What ever you see I swallow immediately
Just as it is, unmisted by love or dislike.
I am not cruel, only truthful---
The eye of a little god, four-cornered.
Most of the time I meditate on the opposite wall.
It is pink, with speckles. I have looked at it so long
I think it is a part of my heart. But it flickers.
Faces and darkness separate us over and over.
Now I am a lake. A woman bends over me,
Searching my reaches for what she really is.
Then she turns to those liars, the candles or the moon.
I see her back, and reflect it faithfully.
She rewards me with tears and an agitation of hands.
I am important to her. She comes and goes.
Each morning it is her face that replaces the darkness.
In me she has drowned a young girl, and in me an old woman
Rises toward her day after day, like a terrible fish.










Wednesday, 26 March 2014

The no makeup selfie phenomenon hashtag



It's the strangest thing, isn't it, these fads. And as always when I decide to do something I spend ages thinking about why I've decided to do something. Too self-analytical for my own good sometimes...

I could cut to the chase and decide that I did it to support cancer research, and as my mum died of breast cancer that would be plausible. But what's the real reason behind the rise of the selfie, even with make up. 

A friend said a little while ago that he thought it was the search for a face we like. I liked that for a number of reasons, but it's a surface reason. Many people believe it's a rise in narcissism amongst the younger generation, maybe so. For me, and I do enjoy a good selfie indulgence, it's a way to view myself away from a mirror. A way to create a new character almost, a different persona, an alter ego. Or simply a way to reassure myself that I do look okay; having lacked such reassurances and being at the end of the bully's spite as a child. 
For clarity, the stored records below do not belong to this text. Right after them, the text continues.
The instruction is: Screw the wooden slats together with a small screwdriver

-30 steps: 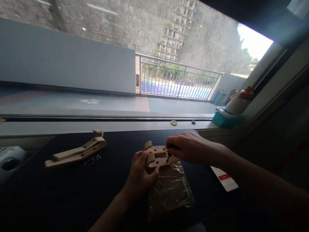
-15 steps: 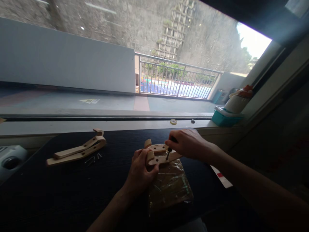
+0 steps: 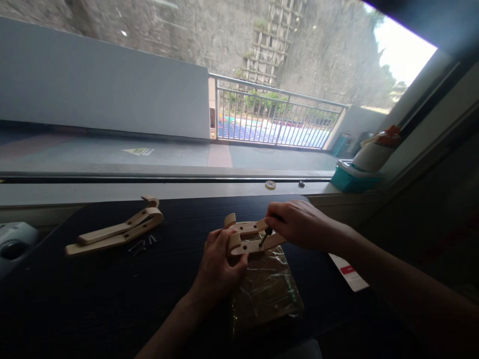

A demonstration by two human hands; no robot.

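Note:
My left hand (image 3: 219, 267) is closed around the curved end of a pale wooden hook piece (image 3: 250, 238), pressing it down on a plastic-wrapped brown board (image 3: 266, 291). My right hand (image 3: 299, 224) is closed on a small dark screwdriver (image 3: 265, 237) whose tip meets the wooden piece near a hole. Both hands are over the dark table (image 3: 112, 299), close to its far edge.
A second pair of wooden hook pieces (image 3: 116, 231) lies at the left with several small screws (image 3: 142, 244) beside it. A white card (image 3: 349, 271) lies to the right. On the windowsill stand a teal and white container (image 3: 361, 167) and small round bits (image 3: 270, 185). A grey device (image 3: 13, 244) sits far left.
The screwdriver in my right hand has tilted and shifted slightly right on the wooden piece. The view has tipped a little; my left hand keeps its hold.

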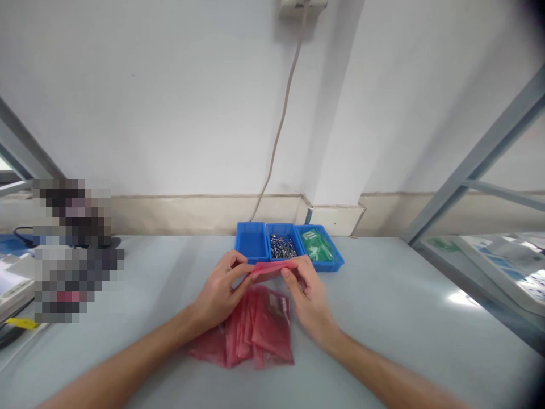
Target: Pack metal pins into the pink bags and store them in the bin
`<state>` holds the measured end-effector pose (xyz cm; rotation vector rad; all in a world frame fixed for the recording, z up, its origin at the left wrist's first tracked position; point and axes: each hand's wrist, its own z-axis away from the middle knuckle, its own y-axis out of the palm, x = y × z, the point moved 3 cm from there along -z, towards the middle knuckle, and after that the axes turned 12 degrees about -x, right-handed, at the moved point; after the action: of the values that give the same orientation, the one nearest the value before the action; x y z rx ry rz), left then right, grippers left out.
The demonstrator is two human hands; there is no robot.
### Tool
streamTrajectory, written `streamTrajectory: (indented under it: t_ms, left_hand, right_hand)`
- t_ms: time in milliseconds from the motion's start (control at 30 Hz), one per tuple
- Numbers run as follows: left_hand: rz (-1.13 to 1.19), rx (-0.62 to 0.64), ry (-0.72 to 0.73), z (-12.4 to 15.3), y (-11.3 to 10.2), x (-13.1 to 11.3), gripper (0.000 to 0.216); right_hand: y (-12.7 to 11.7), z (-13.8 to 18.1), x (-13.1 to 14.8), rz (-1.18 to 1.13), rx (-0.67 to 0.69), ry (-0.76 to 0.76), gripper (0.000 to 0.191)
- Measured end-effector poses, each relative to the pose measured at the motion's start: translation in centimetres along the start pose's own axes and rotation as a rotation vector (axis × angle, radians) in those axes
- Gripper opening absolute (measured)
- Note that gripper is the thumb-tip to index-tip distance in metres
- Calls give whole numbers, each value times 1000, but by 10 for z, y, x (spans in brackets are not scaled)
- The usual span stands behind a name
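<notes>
Between both hands a pink plastic bag (271, 271) is held up by its two ends. My left hand (223, 284) pinches its left end, and a ring shows on one finger. At the right end, my right hand (309, 295) grips the bag between thumb and fingers. Whether anything lies inside this bag I cannot tell. Below it, several pink plastic bags (272, 324) overlap in a loose pile on the table, partly hidden by my left hand and forearm.
Behind the hands stand three blue bins: one bare (252, 241), one with metal screw-like parts (283, 247), one with green packets (317, 244). A cable (283, 113) runs down the wall. Metal frames flank the table (383, 318). A blurred-out patch (76, 250) covers the left.
</notes>
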<state>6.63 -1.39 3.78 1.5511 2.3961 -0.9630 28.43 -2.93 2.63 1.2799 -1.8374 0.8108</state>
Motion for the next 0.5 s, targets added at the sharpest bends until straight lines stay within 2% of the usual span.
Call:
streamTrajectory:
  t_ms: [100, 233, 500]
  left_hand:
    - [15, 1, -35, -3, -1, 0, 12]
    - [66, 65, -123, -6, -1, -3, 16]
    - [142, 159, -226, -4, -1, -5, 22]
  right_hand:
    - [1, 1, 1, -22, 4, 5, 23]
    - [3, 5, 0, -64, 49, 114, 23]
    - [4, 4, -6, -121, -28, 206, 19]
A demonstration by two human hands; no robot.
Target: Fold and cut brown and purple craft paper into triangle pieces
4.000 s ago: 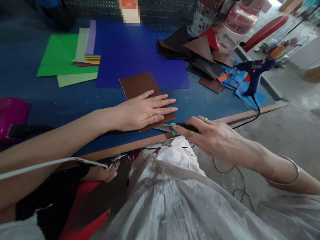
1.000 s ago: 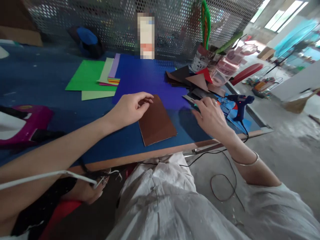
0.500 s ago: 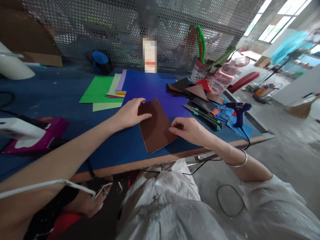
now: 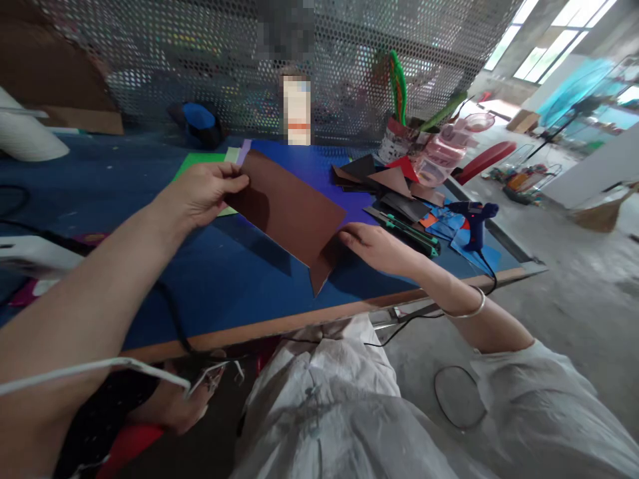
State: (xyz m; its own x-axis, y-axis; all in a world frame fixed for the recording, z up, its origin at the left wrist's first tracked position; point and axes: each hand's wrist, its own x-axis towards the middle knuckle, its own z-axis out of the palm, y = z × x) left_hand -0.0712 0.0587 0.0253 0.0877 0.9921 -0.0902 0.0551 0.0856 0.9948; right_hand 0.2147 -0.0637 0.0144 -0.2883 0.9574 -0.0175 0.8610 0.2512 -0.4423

When I posted the no make up selfie and then along side one with a touch of war paint on, it was obvious to me how little difference there was - but the difference in how I felt was huge. And that got me thinking about the masks we wear and I question why. 

Then my daughter presented me with the poster below (she's been telling me for ages that I'm more beautiful WITHOUT the paint) but will I listen? :-) 

But it's prompted a poem nonetheless, even if I still don't have the answer. I'll post it tomorrow when it's finished.

Sunday, 23 March 2014

Summer Dreaming

Spring always does it, doesn't it... It has you leaping ahead to summer. Suddenly it feels like it's close at hand and tangible. In England, this constitutes a huge amount of optimism and hope because we never know what kind of silly season we'll be blessed with. 

So conversely, this hope for the future is sprinkled with memories of past summers when we had that exquisite trip to the beach, or that swim in the Dartmoor pool. So here's to last summer, it was a doozie. And here's to the coming one... 
Hope you enjoy me reading my poem: The Cider Pool from last year.

Tuesday, 18 March 2014

Long time no see...

Hey there,
I notice that it's been over a year since I last posted and yet ironically these past twelve months have been my most creative to date. I suppose I'd better catch up. I think I've written over 100 poems this year and countless haiku but I won't bore you with everything.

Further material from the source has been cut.